Give every entry again, unchanged, and leave its images out.

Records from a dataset
........

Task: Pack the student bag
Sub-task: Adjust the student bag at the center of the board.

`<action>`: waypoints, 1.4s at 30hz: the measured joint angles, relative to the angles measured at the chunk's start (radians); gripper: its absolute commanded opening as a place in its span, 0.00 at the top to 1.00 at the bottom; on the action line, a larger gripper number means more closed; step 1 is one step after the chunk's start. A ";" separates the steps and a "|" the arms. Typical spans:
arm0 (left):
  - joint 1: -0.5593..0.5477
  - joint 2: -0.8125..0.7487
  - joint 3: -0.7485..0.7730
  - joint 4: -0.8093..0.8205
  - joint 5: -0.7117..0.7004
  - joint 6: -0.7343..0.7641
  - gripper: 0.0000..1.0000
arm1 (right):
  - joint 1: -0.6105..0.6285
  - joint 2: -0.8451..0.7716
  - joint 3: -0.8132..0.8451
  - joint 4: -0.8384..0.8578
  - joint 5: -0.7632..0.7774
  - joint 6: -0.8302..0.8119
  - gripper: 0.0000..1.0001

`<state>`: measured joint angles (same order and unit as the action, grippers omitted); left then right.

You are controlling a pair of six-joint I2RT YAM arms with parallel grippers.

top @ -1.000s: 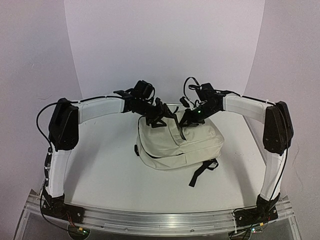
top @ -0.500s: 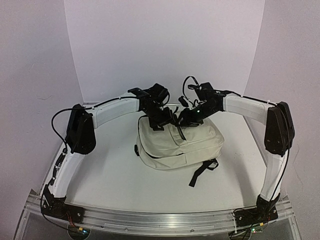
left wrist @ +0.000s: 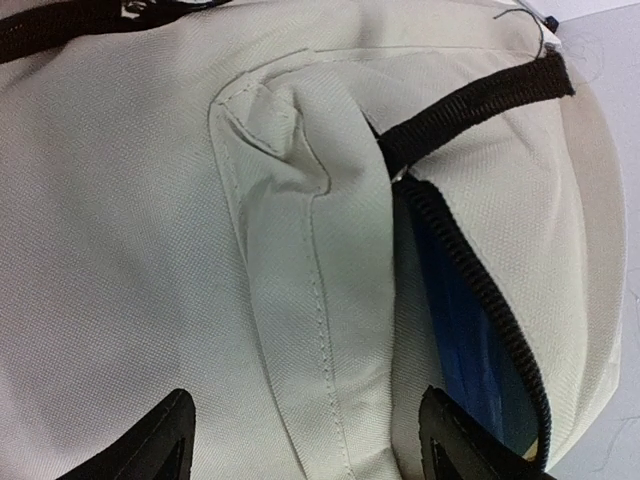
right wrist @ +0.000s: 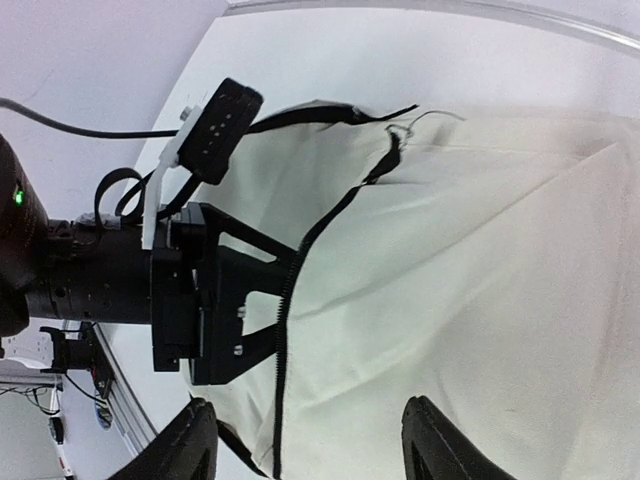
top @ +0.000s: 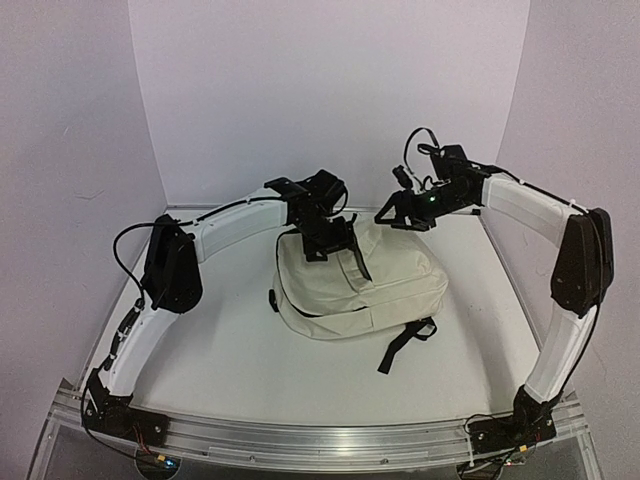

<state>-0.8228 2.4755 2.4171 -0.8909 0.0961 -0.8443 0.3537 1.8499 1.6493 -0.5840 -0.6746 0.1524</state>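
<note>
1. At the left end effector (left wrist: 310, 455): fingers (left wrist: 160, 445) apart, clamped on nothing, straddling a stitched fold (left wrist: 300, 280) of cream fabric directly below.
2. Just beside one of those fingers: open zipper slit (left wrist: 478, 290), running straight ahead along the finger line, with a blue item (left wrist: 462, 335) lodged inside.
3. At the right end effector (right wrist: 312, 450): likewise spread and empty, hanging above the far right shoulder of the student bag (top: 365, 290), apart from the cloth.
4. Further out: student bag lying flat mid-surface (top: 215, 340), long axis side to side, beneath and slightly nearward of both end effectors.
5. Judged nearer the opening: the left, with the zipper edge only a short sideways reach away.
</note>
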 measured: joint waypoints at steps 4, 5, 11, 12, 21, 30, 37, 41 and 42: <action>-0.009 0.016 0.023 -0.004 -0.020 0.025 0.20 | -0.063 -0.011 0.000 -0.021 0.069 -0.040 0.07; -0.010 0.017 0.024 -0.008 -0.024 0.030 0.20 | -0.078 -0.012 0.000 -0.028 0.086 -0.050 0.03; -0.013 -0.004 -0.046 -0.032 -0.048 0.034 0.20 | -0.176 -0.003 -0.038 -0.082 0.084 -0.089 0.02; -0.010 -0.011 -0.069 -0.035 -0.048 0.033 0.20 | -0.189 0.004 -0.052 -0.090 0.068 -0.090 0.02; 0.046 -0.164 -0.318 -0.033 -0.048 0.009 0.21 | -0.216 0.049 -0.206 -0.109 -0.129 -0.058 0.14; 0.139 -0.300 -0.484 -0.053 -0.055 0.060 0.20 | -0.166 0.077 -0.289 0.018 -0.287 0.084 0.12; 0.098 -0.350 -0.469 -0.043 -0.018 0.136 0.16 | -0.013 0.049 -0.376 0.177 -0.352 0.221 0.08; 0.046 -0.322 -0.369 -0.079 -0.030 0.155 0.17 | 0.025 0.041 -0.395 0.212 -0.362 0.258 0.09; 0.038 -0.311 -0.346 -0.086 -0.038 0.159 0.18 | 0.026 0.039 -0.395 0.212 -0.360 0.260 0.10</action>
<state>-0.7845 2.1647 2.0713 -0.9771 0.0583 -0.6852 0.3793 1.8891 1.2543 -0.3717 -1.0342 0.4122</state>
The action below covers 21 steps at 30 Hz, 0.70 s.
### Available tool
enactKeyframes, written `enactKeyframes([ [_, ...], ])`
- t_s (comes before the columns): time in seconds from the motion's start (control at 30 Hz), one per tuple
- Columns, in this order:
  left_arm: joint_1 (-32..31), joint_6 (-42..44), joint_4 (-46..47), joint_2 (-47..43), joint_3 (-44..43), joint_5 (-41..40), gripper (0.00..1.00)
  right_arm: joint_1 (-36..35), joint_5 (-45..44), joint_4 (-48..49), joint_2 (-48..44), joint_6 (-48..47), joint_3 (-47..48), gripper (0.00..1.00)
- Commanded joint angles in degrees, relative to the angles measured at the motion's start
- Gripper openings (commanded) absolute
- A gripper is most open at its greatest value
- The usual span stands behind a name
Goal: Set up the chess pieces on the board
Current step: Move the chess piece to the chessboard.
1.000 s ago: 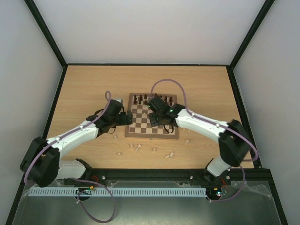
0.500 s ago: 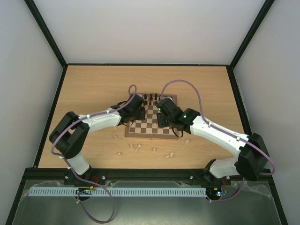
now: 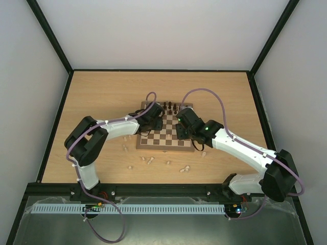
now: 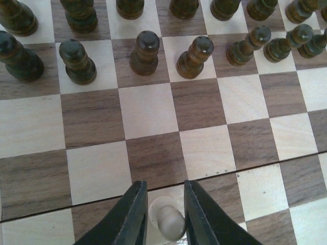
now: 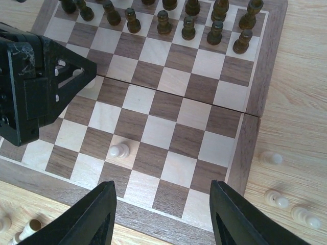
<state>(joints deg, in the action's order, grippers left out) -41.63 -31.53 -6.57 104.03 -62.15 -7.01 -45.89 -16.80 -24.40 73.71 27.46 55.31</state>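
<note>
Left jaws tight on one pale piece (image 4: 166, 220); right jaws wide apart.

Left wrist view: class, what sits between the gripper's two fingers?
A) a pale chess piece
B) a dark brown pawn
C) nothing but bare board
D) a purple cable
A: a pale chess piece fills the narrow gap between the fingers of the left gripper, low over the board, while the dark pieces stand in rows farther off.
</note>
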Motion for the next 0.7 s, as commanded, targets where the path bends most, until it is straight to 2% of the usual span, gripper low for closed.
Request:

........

§ **Completed exercise**:
Task: Pack the student bag
Sub-task: Adjust the student bag at the center of the board.

`<action>`: waypoints, 1.4s at 30hz: the measured joint angles, relative to the angles measured at the chunk's start (radians); gripper: its absolute commanded opening as a place in its span, 0.00 at the top to 1.00 at the bottom; on the action line, a larger gripper number means more closed; step 1 is one step after the chunk's start. A ";" separates the steps and a "|" the arms. Typical spans:
arm0 (left):
  - joint 1: -0.5593..0.5477
  - joint 2: -0.8125..0.7487
  - joint 3: -0.7485..0.7730
  - joint 4: -0.8093..0.8205
  - joint 5: -0.7117..0.7004
  - joint 6: -0.7343..0.7641
  - gripper: 0.0000..1.0000
arm1 (right):
  - joint 1: -0.6105..0.6285
  - joint 2: -0.8451..0.7716
  - joint 3: -0.8132..0.8451
  - joint 4: -0.8384..0.8578
  - joint 5: -0.7632..0.7774
  - joint 6: -0.8302..0.8119
  - gripper: 0.0000..1.0001

`<state>`: measured joint angles (same order and unit as the action, grippers omitted); left then right.

You are controlling a pair of six-joint I2RT YAM arms with parallel grippers.

top @ -1.000s: 
top @ -0.500s: 
left wrist @ +0.000s: 
right wrist @ +0.000s: 
top @ +0.000s: 

<state>-0.8228 2.4755 2.4171 -0.8909 0.0961 -0.8443 0.3537 1.8499 1.6493 -0.5840 -0.6746 0.1524</state>
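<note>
1. At the left end effector (left wrist: 310, 455): fingers (left wrist: 160, 445) apart, clamped on nothing, straddling a stitched fold (left wrist: 300, 280) of cream fabric directly below.
2. Just beside one of those fingers: open zipper slit (left wrist: 478, 290), running straight ahead along the finger line, with a blue item (left wrist: 462, 335) lodged inside.
3. At the right end effector (right wrist: 312, 450): likewise spread and empty, hanging above the far right shoulder of the student bag (top: 365, 290), apart from the cloth.
4. Further out: student bag lying flat mid-surface (top: 215, 340), long axis side to side, beneath and slightly nearward of both end effectors.
5. Judged nearer the opening: the left, with the zipper edge only a short sideways reach away.
</note>
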 measured: joint waypoints at steps 4, 5, 11, 12, 21, 30, 37, 41 and 42: <action>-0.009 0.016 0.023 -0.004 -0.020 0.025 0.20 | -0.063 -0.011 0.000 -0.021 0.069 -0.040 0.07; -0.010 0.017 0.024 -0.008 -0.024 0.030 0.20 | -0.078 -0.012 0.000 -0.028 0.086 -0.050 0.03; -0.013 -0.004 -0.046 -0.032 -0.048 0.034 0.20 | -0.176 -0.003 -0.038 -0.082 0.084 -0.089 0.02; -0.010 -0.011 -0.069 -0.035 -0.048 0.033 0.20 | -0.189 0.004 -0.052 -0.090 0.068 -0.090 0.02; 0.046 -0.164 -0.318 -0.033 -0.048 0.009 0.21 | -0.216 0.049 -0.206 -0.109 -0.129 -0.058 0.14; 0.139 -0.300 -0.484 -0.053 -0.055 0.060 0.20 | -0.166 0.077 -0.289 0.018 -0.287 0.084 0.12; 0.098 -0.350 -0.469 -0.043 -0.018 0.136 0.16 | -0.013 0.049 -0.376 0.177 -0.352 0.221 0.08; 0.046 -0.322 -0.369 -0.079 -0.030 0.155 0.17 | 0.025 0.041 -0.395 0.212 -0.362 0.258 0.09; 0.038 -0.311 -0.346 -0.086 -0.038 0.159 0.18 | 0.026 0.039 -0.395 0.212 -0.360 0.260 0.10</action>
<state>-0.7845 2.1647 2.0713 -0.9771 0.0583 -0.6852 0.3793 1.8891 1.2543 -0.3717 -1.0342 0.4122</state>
The action below covers 21 steps at 30 Hz, 0.70 s.
### Available tool
enactKeyframes, written `enactKeyframes([ [_, ...], ])`
- t_s (comes before the columns): time in seconds from the motion's start (control at 30 Hz), one per tuple
- Columns, in this order:
  left_arm: joint_1 (-32..31), joint_6 (-42..44), joint_4 (-46..47), joint_2 (-47..43), joint_3 (-44..43), joint_5 (-41..40), gripper (0.00..1.00)
  right_arm: joint_1 (-36..35), joint_5 (-45..44), joint_4 (-48..49), joint_2 (-48..44), joint_6 (-48..47), joint_3 (-47..48), gripper (0.00..1.00)
- Commanded joint angles in degrees, relative to the angles measured at the motion's start
- Gripper openings (commanded) absolute
- A gripper is most open at its greatest value
- The usual span stands behind a name
Goal: Set up the chess pieces on the board
Current step: Move the chess piece to the chessboard.
1.000 s ago: 
0.500 s ago: 
now: 
now: 
now: 
<state>(joints deg, in the action's order, grippers left out) -41.63 -31.53 -6.57 104.03 -62.15 -7.01 -45.89 -16.80 -24.40 73.71 27.46 55.31</state>
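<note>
Left jaws tight on one pale piece (image 4: 166, 220); right jaws wide apart.

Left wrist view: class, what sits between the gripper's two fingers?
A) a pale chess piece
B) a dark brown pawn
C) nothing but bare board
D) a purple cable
A: a pale chess piece fills the narrow gap between the fingers of the left gripper, low over the board, while the dark pieces stand in rows farther off.
</note>
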Motion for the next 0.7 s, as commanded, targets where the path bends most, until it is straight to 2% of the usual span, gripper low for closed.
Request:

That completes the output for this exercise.